§ YOUR INSTRUCTIONS: Take the entries below and print only the lines from the one with "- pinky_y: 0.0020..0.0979" through the one with "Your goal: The", exactly as they stand, both ends included.

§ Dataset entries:
---+---

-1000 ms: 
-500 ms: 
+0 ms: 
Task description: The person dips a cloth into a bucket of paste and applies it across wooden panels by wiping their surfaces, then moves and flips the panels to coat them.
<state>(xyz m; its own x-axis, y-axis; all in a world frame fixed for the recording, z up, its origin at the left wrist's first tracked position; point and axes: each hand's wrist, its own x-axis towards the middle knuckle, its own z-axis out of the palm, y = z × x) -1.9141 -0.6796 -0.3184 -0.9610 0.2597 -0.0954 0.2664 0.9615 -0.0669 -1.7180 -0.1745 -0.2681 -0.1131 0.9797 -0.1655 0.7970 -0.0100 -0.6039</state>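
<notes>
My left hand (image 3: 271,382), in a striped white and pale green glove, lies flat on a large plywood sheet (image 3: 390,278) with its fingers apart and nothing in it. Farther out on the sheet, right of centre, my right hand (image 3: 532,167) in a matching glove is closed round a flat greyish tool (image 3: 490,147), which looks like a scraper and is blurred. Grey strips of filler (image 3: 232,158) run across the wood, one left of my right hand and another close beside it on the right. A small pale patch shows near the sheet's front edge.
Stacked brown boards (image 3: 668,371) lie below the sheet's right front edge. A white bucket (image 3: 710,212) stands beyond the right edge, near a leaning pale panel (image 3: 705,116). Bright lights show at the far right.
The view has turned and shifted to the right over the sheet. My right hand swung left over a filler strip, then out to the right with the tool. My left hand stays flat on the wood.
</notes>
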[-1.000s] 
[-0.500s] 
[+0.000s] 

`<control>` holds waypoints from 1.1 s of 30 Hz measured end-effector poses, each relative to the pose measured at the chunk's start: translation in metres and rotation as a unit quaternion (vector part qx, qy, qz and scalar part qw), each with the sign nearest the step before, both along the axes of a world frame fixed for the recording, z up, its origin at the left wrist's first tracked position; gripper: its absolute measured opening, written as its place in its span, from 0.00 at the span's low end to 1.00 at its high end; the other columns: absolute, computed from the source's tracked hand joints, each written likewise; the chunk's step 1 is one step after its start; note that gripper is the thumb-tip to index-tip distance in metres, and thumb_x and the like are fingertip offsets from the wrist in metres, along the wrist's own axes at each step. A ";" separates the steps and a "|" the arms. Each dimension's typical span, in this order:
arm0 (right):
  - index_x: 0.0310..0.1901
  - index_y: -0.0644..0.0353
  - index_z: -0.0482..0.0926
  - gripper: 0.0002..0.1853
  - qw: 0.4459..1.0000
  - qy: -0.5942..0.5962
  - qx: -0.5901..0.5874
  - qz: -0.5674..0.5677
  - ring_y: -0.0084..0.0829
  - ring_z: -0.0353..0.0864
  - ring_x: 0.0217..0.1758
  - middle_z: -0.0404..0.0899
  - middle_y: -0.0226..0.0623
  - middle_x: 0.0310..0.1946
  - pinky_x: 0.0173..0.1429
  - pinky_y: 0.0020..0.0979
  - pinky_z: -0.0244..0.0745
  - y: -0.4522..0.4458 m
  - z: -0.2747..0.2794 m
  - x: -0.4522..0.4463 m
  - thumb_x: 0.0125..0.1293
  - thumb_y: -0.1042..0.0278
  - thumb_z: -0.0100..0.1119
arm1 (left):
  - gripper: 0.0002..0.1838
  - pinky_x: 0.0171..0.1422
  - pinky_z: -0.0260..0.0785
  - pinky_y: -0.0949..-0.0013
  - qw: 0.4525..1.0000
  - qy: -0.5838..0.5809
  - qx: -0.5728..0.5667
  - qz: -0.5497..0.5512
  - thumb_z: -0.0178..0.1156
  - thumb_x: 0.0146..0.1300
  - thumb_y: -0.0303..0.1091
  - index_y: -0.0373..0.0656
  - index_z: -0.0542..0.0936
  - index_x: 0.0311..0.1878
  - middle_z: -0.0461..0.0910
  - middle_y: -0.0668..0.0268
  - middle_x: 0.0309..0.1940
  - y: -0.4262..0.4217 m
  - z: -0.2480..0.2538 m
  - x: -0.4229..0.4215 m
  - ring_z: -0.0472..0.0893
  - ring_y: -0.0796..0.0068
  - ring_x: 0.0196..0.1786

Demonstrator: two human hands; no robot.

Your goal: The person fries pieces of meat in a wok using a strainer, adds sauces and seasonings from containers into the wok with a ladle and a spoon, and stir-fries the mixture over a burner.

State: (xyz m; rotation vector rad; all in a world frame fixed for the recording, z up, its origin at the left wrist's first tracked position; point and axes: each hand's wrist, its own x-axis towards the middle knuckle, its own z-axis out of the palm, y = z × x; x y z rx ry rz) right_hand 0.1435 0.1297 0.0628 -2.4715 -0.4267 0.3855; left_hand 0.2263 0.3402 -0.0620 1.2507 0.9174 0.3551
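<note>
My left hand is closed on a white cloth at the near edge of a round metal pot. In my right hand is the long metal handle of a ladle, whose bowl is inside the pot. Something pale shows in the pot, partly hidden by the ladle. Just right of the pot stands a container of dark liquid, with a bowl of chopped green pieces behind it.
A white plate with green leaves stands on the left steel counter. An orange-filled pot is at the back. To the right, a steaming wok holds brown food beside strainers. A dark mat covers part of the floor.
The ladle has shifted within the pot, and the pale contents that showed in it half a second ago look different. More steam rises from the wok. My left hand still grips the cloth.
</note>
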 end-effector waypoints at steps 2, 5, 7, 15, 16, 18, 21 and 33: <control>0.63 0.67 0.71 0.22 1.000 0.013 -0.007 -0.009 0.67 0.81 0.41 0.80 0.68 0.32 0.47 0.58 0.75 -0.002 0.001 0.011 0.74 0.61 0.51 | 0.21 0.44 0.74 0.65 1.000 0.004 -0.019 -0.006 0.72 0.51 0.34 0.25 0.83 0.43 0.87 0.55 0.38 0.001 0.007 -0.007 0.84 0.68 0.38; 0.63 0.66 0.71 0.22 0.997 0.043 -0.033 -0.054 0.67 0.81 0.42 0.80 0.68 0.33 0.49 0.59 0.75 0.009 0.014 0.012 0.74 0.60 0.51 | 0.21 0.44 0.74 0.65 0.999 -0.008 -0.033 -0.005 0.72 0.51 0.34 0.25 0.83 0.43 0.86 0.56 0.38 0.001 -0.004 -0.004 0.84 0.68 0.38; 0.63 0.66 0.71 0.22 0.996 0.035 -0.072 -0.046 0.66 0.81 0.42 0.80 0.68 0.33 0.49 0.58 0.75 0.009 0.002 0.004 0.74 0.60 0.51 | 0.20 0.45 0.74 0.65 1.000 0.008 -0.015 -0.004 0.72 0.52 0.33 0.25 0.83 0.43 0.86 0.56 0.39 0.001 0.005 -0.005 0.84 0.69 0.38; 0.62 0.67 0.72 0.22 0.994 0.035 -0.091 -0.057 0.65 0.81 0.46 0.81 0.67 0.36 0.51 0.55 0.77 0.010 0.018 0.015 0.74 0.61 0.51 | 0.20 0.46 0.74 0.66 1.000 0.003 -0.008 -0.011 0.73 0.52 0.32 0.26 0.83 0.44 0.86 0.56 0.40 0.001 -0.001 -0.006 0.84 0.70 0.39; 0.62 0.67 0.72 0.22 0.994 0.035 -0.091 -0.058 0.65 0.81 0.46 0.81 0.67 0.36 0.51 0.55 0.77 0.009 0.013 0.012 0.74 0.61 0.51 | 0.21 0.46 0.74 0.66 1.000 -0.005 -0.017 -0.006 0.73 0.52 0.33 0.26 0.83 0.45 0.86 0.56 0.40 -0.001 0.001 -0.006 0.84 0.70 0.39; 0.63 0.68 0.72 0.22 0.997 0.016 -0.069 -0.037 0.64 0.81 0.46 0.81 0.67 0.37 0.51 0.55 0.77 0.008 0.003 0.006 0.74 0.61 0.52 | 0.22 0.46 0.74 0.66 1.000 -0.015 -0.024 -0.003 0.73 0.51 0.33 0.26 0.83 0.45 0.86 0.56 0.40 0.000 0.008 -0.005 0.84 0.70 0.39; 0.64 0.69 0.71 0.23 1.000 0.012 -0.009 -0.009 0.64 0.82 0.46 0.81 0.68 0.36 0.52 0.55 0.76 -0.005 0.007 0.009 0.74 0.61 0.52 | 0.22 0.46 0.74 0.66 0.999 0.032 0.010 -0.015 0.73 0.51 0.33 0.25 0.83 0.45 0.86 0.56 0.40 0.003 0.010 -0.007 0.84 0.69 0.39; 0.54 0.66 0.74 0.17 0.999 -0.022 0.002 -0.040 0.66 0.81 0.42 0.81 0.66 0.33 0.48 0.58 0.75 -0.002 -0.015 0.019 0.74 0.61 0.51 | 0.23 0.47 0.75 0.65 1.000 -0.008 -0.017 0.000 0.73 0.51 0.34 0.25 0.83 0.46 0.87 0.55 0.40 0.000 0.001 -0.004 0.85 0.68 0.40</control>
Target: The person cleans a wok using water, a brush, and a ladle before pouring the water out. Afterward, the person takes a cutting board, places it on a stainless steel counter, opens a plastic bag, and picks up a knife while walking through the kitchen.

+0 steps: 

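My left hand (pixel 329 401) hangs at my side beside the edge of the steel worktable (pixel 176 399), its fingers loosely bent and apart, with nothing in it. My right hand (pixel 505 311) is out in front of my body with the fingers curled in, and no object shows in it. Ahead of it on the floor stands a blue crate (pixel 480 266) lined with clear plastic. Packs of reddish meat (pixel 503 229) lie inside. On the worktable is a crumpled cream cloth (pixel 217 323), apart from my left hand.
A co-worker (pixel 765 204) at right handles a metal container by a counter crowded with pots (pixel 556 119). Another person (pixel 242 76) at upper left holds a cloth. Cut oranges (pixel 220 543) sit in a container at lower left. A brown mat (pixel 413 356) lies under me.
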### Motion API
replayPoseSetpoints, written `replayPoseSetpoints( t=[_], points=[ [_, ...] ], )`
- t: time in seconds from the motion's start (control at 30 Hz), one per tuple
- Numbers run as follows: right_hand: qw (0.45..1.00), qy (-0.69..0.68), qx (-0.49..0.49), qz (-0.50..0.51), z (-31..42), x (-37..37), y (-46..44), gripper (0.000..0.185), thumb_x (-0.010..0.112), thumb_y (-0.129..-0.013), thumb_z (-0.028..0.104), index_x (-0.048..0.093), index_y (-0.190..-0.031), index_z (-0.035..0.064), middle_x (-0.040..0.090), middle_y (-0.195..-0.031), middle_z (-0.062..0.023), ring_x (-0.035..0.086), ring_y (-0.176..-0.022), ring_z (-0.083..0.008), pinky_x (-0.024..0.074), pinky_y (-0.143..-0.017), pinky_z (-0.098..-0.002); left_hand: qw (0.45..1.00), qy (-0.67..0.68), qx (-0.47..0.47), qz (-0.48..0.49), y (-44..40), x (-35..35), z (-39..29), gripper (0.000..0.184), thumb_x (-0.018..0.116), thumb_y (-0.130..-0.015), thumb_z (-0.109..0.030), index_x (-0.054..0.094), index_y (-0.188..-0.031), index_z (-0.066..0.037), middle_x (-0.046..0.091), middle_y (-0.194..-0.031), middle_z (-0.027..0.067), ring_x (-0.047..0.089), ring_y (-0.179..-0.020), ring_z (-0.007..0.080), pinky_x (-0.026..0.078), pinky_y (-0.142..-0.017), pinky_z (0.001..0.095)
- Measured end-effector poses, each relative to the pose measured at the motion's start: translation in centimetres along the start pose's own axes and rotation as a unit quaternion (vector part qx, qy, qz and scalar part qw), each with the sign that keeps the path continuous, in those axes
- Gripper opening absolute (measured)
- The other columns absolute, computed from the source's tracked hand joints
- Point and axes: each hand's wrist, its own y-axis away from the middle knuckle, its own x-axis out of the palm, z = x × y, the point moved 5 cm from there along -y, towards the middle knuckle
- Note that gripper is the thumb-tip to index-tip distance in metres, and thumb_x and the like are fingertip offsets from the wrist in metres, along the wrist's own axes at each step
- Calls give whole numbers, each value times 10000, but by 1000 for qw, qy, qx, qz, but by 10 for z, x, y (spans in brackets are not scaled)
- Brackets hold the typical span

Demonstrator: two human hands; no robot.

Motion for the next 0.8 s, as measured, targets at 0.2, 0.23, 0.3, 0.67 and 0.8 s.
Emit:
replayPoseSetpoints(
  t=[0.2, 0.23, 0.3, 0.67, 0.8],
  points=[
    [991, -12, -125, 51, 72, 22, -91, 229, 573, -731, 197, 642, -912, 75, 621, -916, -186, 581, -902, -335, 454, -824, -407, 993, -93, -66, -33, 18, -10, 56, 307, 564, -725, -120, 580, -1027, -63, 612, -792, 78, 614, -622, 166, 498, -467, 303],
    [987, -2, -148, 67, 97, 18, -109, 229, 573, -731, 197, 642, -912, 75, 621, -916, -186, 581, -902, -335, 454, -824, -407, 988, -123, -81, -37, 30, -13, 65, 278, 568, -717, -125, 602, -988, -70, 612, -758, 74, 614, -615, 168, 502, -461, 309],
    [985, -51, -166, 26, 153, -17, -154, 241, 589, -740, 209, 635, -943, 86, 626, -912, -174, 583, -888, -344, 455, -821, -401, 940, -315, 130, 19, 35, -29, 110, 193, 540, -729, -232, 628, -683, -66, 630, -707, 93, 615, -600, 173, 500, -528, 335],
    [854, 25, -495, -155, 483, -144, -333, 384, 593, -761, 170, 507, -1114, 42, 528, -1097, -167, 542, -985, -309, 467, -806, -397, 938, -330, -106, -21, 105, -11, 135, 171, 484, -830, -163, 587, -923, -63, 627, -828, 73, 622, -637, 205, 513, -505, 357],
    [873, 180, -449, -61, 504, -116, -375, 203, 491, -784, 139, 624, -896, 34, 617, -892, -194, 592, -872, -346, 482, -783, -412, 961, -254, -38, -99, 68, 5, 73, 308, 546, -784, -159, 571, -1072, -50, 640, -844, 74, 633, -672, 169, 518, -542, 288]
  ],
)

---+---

§ SOLUTION FOR THIS PROBLEM:
  - pinky_y: 0.0020..0.0979
  - pinky_z: -0.0244..0.0745
  - y: -0.4522..0.4458 m
  - z: -0.2747..0.2794 m
  - x: -0.4522..0.4463 m
  - thumb_x: 0.0125..0.1293
  - thumb_y: -0.1042..0.0278
  - thumb_z: -0.0100..0.1119
arm1 (left):
  - gripper: 0.0002..0.1838
  - pinky_x: 0.0171..0.1422
  - pinky_z: -0.0260..0.0785
  - pinky_y: -0.0949..-0.0013
  - qw: 0.4525..1.0000
  - qy: -0.5838..0.5809
  - qx: -0.5728..0.5667
  - qz: -0.5497..0.5512
  - thumb_z: -0.0178..0.1156
  - thumb_x: 0.0146..0.1300
  - thumb_y: -0.0303..0.1091
  - index_y: -0.0373..0.0656
  - index_z: -0.0542..0.0936
  - index_x: 0.0311..0.1878
  - middle_z: -0.0461..0.0910
  - middle_y: -0.0668..0.0268
  - middle_x: 0.0309..0.1940
  - y: -0.4262..0.4217 m
  - z: -0.2480..0.2538 m
  - x: -0.4229..0.4215 m
  - ring_z: -0.0472..0.0893
  - ring_y: -0.0796..0.0068
  - ring_x: 0.0196..0.1786

Demonstrator: two human hands; no robot.

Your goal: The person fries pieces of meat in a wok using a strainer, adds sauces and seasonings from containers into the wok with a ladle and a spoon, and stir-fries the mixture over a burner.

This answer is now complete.